## Work item
Copy out the entire listing below exactly, but without its pictures.

[Material provided Boundary: Start]

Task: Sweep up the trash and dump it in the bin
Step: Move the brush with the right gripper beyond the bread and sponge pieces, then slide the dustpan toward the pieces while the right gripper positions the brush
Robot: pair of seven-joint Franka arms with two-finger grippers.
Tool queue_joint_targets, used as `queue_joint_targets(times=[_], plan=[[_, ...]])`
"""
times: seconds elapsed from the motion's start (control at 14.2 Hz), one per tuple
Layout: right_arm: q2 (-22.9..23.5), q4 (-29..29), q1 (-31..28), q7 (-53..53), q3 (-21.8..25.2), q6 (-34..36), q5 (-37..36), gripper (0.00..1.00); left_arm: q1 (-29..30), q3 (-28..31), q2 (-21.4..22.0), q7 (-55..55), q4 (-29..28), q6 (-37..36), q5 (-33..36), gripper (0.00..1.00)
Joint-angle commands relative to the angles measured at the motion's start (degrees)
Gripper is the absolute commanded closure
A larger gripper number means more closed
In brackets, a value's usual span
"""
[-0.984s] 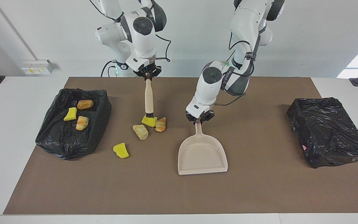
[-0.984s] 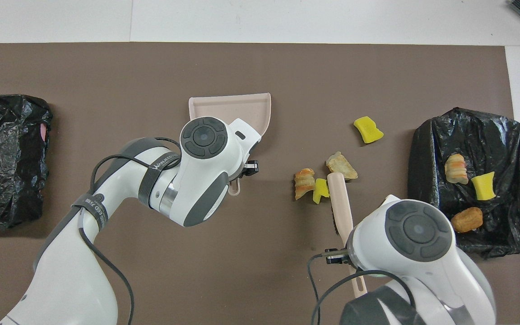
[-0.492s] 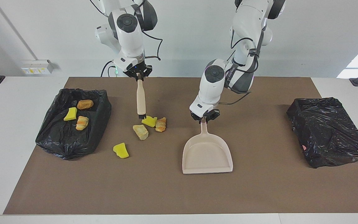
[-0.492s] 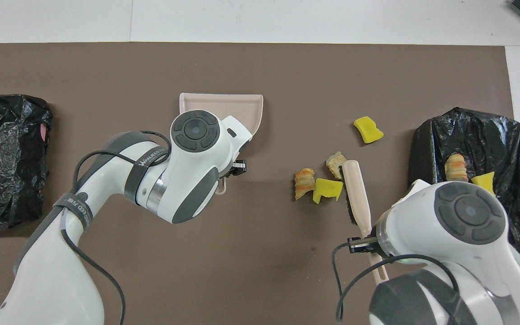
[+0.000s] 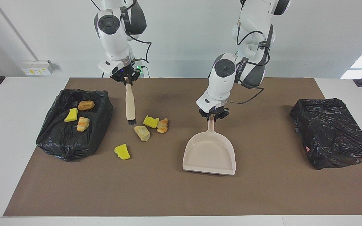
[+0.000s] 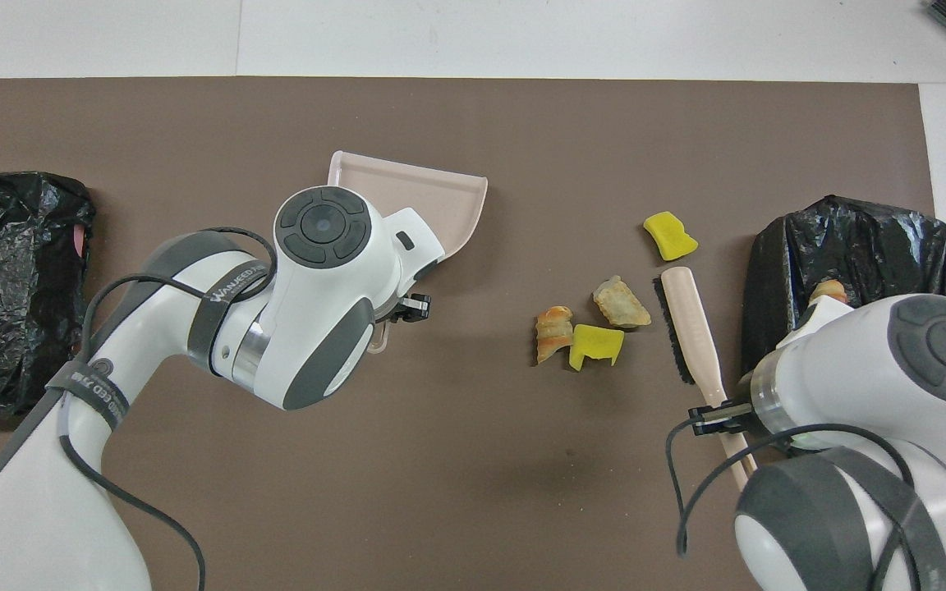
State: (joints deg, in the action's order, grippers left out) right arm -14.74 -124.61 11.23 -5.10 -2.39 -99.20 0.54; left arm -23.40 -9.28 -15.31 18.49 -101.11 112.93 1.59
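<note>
1. Nearest the robots, over the brown mat [image 5: 262, 194]: right gripper [image 5: 125, 82], clenched on the handle end of the brush [image 5: 130, 105]. Bristles down, between the bin [image 5: 58, 141] at the right arm's end and the loose trash; contact with the mat impossible to tell.
2. Over the mat's middle: left gripper [image 5: 213, 115], clamped on the dustpan's handle.
3. In that bin already: three scraps [image 5: 83, 123].
4. Loose on the mat, a little farther out than the bristles: yellow chunk [image 5: 151, 121] touching orange lump [image 5: 162, 125], tan lump [image 5: 142, 133] just beside them.
5. Farther out: dustpan [image 5: 209, 153], mouth facing away from the robots, well apart from the loose pieces.
6. About as far out: second yellow chunk [image 5: 122, 151], alone, near the bin's corner.
7. At the left arm's end: second bin [image 5: 331, 131], no scraps visible inside.
8. Judged step: lining up a sweep, four pieces to go.
9. Next move, probably: turning the pan's mouth toward the cluster, lip flat, then a low stroke pushing the pieces in.
</note>
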Motion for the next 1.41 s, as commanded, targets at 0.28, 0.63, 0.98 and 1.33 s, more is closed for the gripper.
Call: queue_joint_targets(times=[0.28, 0.63, 0.98, 1.33], plan=[[1.3, 1.6, -1.1, 2.1, -0.7, -0.6, -0.8, 1.0, 3.3, -0.1, 7.7, -14.2, -0.7, -12.0, 0.4, 1.0], [5.8, 1.7, -3.3, 4.9, -0.7, -10.5, -7.8, 1.0, 4.7, -0.1, 9.2, -21.8, -1.1, -16.2, 0.4, 1.0], [15.8, 6.2, -4.1, -0.1, -0.7, -18.7, -14.6, 1.0, 6.2, 0.0, 9.2, -37.9, -1.1, -15.8, 0.4, 1.0], [25.2, 13.8, -3.9, -3.2, -0.8, -19.3, -23.9, 1.0, 5.6, 0.0, 9.5, -53.7, -1.9, -13.6, 3.1, 1.0]])
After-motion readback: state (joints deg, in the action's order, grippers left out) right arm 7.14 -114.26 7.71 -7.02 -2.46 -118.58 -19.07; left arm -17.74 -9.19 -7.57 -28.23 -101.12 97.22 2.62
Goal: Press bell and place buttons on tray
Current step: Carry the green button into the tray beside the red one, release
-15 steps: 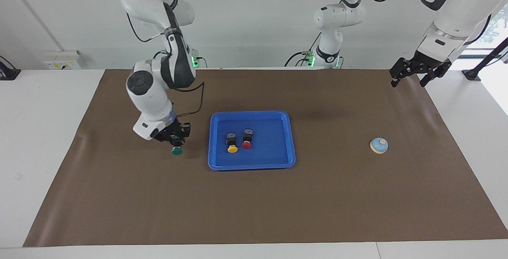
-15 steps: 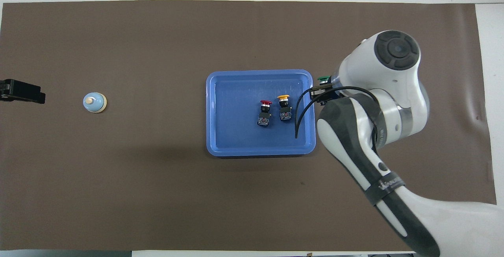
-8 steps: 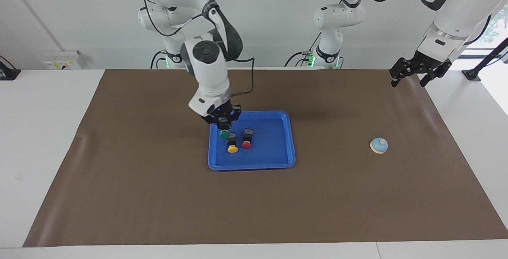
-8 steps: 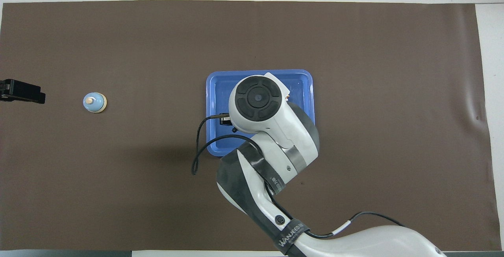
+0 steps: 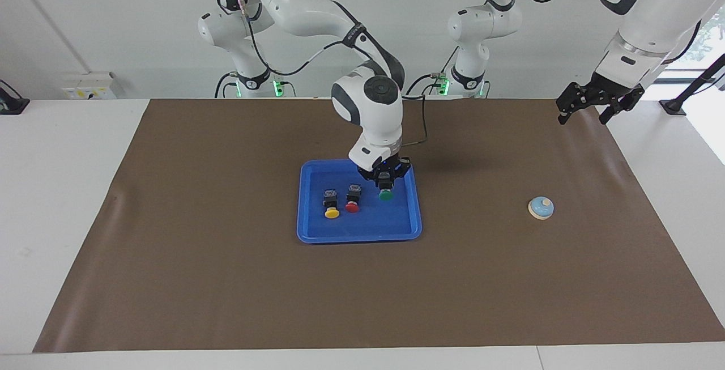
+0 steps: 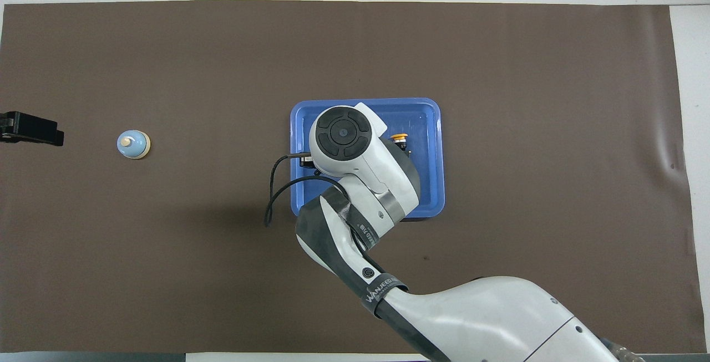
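Observation:
The blue tray [image 5: 362,229] lies mid-table, also in the overhead view [image 6: 432,184]. The yellow button [image 5: 331,204] and the red button [image 5: 353,199] lie in it side by side. My right gripper [image 5: 386,181] is shut on the green button [image 5: 386,194] and holds it low over the tray, beside the red button toward the left arm's end. In the overhead view the right arm covers the red and green buttons; only the yellow button [image 6: 399,139] shows. The bell [image 5: 541,207] [image 6: 133,144] stands toward the left arm's end. My left gripper [image 5: 589,110] [image 6: 30,129] waits open, raised over that end.
A brown mat [image 5: 226,279] covers the table, with bare white table [image 5: 56,188] around it. A third arm's base [image 5: 470,75] stands at the robots' edge. The right arm's black cable [image 6: 274,184] hangs over the tray's edge.
My right gripper has carried the green button from the mat beside the tray, across the yellow and red buttons, to the tray's part toward the left arm's end. The left arm has not moved.

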`<state>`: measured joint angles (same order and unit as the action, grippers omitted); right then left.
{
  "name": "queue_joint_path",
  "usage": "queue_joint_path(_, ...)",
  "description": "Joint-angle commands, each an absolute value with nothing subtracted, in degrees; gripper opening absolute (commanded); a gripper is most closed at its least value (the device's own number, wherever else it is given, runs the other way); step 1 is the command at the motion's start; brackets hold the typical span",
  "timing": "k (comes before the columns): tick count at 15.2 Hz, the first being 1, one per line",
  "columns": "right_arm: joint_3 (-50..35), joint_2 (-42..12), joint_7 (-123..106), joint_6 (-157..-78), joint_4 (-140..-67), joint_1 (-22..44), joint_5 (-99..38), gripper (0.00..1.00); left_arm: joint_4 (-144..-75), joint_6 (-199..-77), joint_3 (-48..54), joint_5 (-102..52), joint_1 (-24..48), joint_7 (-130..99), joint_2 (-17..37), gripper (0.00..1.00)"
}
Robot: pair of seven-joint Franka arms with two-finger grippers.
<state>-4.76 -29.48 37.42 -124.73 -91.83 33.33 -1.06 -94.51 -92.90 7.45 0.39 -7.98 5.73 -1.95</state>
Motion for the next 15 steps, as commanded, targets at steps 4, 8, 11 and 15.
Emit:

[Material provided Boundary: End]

## Exercise output
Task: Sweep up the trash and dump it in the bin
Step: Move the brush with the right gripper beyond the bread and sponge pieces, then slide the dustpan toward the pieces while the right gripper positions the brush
Robot: pair of seven-joint Franka arms with two-finger grippers.
Tool queue_joint_targets, used as `queue_joint_targets(times=[_], plan=[[_, ...]])`
"""
times: seconds elapsed from the motion's start (control at 14.2 Hz), one per tuple
Layout: right_arm: q2 (-22.9..23.5), q4 (-29..29), q1 (-31..28), q7 (-53..53), q3 (-21.8..25.2), q6 (-34..36), q5 (-37..36), gripper (0.00..1.00); left_arm: q1 (-29..30), q3 (-28..31), q2 (-21.4..22.0), q7 (-55..55), q4 (-29..28), q6 (-37..36), q5 (-33..36), gripper (0.00..1.00)
Joint-angle commands relative to the angles measured at the motion's start (degrees)
Gripper is the absolute commanded closure
A larger gripper number means more closed
In brackets, a value's usual span
"""
[-0.984s] 
[-0.984s] 
[-0.492s] 
[-0.492s] 
[+0.000s] 
[+0.000s] 
State: (joints deg, in the action's order, grippers left out) right arm -14.74 -124.61 11.23 -5.10 -2.39 -99.20 0.54; left arm -23.40 -9.28 -15.31 18.49 -101.11 112.93 1.59
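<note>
1. Nearest the robots, over the brown mat [image 5: 262, 194]: right gripper [image 5: 125, 82], clenched on the handle end of the brush [image 5: 130, 105]. Bristles down, between the bin [image 5: 58, 141] at the right arm's end and the loose trash; contact with the mat impossible to tell.
2. Over the mat's middle: left gripper [image 5: 213, 115], clamped on the dustpan's handle.
3. In that bin already: three scraps [image 5: 83, 123].
4. Loose on the mat, a little farther out than the bristles: yellow chunk [image 5: 151, 121] touching orange lump [image 5: 162, 125], tan lump [image 5: 142, 133] just beside them.
5. Farther out: dustpan [image 5: 209, 153], mouth facing away from the robots, well apart from the loose pieces.
6. About as far out: second yellow chunk [image 5: 122, 151], alone, near the bin's corner.
7. At the left arm's end: second bin [image 5: 331, 131], no scraps visible inside.
8. Judged step: lining up a sweep, four pieces to go.
9. Next move, probably: turning the pan's mouth toward the cluster, lip flat, then a low stroke pushing the pieces in.
</note>
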Motion for the next 1.41 s, as commanded, targets at 0.28, 0.63, 0.98 and 1.33 s, more is closed for the gripper.
Call: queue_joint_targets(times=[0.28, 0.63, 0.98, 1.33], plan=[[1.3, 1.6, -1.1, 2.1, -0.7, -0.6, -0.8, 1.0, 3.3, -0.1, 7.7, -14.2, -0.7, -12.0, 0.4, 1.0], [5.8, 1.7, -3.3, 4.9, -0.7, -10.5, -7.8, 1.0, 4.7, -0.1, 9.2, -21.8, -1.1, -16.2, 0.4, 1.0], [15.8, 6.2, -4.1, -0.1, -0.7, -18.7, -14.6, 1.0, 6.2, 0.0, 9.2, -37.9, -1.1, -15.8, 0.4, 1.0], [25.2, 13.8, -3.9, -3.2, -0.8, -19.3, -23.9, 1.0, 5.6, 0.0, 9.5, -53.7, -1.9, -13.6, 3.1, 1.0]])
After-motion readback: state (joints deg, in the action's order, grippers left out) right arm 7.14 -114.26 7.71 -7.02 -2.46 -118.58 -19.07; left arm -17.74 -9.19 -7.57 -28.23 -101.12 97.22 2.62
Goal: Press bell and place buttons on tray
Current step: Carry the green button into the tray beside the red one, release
-15 steps: 
-15 steps: 
-8 steps: 
-8 steps: 
+0 steps: 
+0 steps: 
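Observation:
The blue tray [image 5: 362,229] lies mid-table, also in the overhead view [image 6: 432,184]. The yellow button [image 5: 331,204] and the red button [image 5: 353,199] lie in it side by side. My right gripper [image 5: 386,181] is shut on the green button [image 5: 386,194] and holds it low over the tray, beside the red button toward the left arm's end. In the overhead view the right arm covers the red and green buttons; only the yellow button [image 6: 399,139] shows. The bell [image 5: 541,207] [image 6: 133,144] stands toward the left arm's end. My left gripper [image 5: 589,110] [image 6: 30,129] waits open, raised over that end.
A brown mat [image 5: 226,279] covers the table, with bare white table [image 5: 56,188] around it. A third arm's base [image 5: 470,75] stands at the robots' edge. The right arm's black cable [image 6: 274,184] hangs over the tray's edge.
My right gripper has carried the green button from the mat beside the tray, across the yellow and red buttons, to the tray's part toward the left arm's end. The left arm has not moved.
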
`<state>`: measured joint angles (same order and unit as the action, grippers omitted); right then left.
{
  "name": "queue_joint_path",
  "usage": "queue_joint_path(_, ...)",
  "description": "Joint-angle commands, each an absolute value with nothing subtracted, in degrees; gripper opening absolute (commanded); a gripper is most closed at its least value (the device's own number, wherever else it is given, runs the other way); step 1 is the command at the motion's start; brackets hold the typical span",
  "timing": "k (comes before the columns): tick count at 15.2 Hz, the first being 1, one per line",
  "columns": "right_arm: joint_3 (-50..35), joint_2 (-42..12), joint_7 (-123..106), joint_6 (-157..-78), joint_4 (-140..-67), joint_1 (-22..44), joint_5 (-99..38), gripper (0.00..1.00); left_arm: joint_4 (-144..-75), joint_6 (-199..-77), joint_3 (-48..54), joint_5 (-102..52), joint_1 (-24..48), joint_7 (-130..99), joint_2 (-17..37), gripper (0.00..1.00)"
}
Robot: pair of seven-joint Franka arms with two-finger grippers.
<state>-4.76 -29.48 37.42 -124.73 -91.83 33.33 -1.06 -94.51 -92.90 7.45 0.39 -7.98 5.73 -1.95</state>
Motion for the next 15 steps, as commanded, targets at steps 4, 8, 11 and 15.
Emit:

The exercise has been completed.